─── Exercise data ───

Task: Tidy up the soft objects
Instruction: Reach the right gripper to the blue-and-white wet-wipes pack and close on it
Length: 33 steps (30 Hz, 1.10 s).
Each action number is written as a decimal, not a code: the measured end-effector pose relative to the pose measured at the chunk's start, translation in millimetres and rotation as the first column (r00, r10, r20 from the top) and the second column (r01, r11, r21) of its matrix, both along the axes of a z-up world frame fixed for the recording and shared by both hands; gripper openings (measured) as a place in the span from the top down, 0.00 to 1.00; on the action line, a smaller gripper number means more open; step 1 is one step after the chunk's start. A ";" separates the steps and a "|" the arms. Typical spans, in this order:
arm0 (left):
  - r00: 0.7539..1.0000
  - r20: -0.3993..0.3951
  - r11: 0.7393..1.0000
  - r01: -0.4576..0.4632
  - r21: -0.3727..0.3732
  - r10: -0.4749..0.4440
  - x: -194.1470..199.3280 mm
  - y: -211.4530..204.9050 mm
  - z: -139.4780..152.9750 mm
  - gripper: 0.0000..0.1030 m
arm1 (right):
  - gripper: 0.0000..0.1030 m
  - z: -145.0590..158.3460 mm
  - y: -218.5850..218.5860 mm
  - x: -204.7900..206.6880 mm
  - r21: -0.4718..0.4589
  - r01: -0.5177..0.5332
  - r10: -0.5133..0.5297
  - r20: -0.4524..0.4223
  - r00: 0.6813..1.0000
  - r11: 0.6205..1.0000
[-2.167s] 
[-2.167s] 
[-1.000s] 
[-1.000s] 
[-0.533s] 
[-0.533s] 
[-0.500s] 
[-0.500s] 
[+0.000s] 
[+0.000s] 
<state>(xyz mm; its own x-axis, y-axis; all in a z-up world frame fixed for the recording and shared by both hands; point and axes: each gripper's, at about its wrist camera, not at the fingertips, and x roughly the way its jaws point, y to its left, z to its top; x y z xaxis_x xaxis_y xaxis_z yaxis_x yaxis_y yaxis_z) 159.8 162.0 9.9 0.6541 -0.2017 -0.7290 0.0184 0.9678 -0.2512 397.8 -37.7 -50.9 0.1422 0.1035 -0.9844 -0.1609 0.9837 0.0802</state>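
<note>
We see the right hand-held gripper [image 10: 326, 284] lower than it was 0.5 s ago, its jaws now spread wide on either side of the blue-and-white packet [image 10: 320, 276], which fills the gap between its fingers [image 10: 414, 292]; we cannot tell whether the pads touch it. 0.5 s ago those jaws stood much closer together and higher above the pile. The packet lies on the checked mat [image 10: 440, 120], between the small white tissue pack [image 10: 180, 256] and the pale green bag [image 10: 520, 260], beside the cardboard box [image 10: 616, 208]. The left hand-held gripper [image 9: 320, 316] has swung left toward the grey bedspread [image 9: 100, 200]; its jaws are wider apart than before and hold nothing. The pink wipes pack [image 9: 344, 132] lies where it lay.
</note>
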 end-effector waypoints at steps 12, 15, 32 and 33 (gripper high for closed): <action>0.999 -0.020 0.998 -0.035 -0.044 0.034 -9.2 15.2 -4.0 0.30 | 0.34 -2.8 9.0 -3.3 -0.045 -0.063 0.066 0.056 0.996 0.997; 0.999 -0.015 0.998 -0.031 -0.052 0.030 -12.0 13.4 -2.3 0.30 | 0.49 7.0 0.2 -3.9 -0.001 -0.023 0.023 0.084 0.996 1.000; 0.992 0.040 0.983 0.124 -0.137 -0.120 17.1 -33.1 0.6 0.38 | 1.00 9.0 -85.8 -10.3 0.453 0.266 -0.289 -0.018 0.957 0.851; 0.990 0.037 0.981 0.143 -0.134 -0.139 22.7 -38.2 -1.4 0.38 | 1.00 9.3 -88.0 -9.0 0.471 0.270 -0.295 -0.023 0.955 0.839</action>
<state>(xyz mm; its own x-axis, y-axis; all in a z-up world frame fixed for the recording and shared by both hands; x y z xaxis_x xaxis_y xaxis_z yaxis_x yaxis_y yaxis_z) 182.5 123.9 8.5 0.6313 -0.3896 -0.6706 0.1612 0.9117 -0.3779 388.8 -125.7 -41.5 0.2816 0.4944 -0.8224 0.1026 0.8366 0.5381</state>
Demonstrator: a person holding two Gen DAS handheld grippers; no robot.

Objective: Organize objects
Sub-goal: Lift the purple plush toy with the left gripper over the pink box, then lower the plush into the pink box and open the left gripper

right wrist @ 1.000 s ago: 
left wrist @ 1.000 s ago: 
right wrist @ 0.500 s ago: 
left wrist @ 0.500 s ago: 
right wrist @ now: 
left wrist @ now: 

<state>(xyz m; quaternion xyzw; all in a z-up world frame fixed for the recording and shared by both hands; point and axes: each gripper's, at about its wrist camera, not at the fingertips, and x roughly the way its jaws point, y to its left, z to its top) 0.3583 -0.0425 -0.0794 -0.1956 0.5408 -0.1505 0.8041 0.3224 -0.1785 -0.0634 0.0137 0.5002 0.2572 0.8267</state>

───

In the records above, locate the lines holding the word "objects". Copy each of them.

● **Solution to this problem**:
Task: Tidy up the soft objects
Objective: Organize objects

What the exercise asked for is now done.